The Clark County School District has until Jan. 1, 2017 to submit a reorganization plan to Nevada's Board of Education.

LOS ANGELES — Fitch Ratings has deemed the reorganization of Nevada's largest school district a mid-term credit risk.

The rating agency, however, said it expected there would be no short-term impact on Clark County School District, because several steps must occur before a reorganization takes effect. The district, which educates 320,000 students in and around Las Vegas, has until Jan. 1, 2017 to submit a reorganization plan to the state Board of Education.

The school district has an A rating from Fitch with a stable outlook.

"District reorganization plans might present uncertainties for bondholders - as a 2010 restructuring in Utah did - because the resulting distribution of property taxes, potential limits of future bond issuance, and operating environments of the smaller districts are unknown," Fitch said in the Nov. 6 report.

The Jordan School District in Utah was split in two after voters approved the action in a ballot measure that passed in 2007.

Clark County Superintendent Pat Skorkowsky outlined a proposal to break the district into seven local precincts during a legislative committee meeting held in mid-October. Legislators told the Bond Buyer last week that the superintendent's plan will be considered along with any other proposals.

Under Skorkowsky's proposal, the current district office would retain control of operations.

Under either a true district division or a hybrid scenario, Fitch said it expects outstanding debt to continue to be payable from the current levy that includes the taxable property of the entire school district. However, new entities could emerge, each with a portion of the tax base and with potentially different tax rates, Fitch said.

In Utah, the new district, Canyons School District, to which Fitch assigned a AAA rating for its underlying limited tax general obligation bonds, began operations in fiscal 2010 under a separate school board.

The Utah school districts experienced modest credit uncertainty during the break up, but Fitch analysts said ratings "recognized the strength of each district's operations and the tax base from which the bonds are repaid."

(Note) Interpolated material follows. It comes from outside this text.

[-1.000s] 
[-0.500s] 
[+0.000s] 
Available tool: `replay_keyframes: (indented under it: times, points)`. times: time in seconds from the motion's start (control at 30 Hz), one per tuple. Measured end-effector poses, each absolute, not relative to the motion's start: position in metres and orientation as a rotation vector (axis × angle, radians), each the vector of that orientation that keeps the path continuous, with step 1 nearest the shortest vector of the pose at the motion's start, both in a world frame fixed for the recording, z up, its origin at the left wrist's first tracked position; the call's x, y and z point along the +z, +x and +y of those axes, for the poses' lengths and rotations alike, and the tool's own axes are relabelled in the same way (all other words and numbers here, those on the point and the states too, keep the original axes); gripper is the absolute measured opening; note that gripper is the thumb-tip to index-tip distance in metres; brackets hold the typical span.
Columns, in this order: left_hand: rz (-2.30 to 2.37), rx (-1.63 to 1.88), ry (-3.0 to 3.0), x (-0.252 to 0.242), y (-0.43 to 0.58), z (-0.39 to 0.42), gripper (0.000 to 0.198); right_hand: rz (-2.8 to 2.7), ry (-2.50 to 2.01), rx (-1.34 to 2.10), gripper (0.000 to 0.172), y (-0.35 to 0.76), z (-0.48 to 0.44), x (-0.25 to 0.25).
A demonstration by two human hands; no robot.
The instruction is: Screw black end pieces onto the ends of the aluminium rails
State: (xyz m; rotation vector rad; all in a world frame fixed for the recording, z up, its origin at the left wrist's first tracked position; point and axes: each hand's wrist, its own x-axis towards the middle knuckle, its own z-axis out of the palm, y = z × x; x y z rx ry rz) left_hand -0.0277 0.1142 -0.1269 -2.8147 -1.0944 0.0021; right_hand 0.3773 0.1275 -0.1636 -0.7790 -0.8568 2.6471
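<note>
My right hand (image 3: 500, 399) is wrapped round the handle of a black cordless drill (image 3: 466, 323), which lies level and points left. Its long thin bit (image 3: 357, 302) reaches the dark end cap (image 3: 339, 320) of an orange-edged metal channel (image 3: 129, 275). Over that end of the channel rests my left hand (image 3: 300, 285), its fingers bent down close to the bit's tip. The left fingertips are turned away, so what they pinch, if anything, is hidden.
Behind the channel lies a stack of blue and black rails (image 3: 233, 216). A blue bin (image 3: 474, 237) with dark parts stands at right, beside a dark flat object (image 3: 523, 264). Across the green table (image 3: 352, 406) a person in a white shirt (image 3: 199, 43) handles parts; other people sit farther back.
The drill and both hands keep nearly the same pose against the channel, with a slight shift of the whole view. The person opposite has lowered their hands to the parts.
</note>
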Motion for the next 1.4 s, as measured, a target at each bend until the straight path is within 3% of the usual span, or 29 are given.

According to Fitch in Utah, bonds issued prior to the breakup continue to be payable from the proceeds of unlimited ad valorem taxes levied on the taxable property of the prior combined district.

"Each district's separate tax levy for the debt is set according to the size of their respective annual debt service repayment," Fitch said. "The resulting revenues are restricted solely for the purpose of repaying those bonds, alleviating bondholders' mid-term risks of the reorganization."